***** SUPPLIED DATA *****
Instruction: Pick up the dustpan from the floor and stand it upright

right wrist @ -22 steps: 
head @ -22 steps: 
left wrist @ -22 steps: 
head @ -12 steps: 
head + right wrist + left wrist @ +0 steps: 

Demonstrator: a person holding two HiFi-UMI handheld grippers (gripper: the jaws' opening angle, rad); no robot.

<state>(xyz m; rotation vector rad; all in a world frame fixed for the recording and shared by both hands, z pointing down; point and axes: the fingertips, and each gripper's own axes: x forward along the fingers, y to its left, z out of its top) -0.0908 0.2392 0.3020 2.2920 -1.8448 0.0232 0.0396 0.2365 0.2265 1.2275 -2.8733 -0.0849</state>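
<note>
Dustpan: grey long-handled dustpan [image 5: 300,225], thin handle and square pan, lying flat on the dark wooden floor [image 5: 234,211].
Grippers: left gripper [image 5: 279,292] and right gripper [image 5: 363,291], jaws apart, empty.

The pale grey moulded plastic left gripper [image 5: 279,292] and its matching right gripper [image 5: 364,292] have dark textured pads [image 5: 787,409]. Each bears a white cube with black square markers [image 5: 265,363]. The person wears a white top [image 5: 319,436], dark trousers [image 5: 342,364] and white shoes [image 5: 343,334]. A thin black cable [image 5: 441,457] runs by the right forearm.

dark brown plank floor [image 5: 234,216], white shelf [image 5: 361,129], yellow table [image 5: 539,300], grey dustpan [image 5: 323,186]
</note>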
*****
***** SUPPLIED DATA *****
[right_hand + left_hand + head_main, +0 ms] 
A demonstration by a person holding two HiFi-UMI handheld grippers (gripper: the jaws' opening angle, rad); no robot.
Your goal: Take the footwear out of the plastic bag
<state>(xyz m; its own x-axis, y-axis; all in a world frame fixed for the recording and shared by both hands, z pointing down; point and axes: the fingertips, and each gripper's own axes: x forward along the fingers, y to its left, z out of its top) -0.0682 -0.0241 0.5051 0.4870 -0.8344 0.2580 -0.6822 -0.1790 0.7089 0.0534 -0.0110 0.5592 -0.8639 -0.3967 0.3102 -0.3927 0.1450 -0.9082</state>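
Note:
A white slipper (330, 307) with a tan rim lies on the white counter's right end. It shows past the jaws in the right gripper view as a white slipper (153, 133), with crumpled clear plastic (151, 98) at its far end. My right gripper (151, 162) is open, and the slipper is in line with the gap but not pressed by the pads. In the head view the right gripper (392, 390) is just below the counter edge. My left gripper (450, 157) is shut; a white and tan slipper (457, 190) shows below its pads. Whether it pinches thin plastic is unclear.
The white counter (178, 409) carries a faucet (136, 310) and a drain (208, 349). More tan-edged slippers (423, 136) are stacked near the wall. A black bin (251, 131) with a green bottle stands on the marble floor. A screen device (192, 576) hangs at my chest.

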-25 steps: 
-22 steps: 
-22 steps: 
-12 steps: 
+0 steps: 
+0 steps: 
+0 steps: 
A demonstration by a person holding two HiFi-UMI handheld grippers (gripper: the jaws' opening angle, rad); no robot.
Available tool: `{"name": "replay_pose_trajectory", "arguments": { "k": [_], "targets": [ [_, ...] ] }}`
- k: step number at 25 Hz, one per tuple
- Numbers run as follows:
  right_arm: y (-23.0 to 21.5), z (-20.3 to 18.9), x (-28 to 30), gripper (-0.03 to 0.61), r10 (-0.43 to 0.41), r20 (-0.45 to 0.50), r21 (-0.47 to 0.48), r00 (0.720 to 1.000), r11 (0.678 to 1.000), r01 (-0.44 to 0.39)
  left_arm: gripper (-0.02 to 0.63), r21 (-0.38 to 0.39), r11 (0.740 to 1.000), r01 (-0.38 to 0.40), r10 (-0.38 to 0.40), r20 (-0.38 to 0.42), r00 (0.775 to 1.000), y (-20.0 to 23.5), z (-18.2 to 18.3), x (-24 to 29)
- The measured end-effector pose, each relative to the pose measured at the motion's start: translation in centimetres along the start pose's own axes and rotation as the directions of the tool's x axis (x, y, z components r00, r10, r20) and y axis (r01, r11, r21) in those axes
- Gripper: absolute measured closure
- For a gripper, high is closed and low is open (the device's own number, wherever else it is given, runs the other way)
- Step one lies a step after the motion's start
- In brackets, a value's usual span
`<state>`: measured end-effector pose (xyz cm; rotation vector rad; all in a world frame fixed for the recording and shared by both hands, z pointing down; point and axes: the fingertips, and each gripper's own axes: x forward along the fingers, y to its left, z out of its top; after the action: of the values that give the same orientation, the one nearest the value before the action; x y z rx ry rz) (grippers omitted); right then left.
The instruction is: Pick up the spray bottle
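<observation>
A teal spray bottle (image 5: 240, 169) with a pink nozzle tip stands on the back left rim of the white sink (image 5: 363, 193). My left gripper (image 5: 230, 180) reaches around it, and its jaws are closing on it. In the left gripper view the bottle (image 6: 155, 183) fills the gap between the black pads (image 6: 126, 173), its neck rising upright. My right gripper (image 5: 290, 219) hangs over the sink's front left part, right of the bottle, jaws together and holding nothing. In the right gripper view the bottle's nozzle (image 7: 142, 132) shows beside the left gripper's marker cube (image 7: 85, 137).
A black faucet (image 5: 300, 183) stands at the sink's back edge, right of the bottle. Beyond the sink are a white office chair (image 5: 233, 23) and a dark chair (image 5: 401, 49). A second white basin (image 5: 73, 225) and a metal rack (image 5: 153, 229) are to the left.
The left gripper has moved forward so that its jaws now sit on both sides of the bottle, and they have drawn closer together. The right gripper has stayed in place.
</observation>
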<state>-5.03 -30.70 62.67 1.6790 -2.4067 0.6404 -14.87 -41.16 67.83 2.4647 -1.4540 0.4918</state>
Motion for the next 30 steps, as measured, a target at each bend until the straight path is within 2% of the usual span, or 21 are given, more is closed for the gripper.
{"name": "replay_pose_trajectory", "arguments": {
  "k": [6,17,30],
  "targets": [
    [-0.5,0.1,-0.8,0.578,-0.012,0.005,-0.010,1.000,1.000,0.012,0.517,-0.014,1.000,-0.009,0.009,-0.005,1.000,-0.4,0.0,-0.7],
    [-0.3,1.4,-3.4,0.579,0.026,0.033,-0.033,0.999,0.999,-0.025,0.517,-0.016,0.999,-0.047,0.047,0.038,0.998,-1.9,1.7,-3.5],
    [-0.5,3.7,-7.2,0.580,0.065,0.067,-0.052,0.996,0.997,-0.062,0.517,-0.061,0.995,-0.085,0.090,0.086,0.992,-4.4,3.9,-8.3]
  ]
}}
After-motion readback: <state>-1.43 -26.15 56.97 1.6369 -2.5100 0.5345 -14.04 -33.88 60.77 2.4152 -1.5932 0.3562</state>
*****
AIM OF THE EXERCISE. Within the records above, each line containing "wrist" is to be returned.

ANSWER SECTION.
right wrist @ -22 steps: 
left wrist @ -22 steps: 
head + right wrist + left wrist @ +0 steps: 

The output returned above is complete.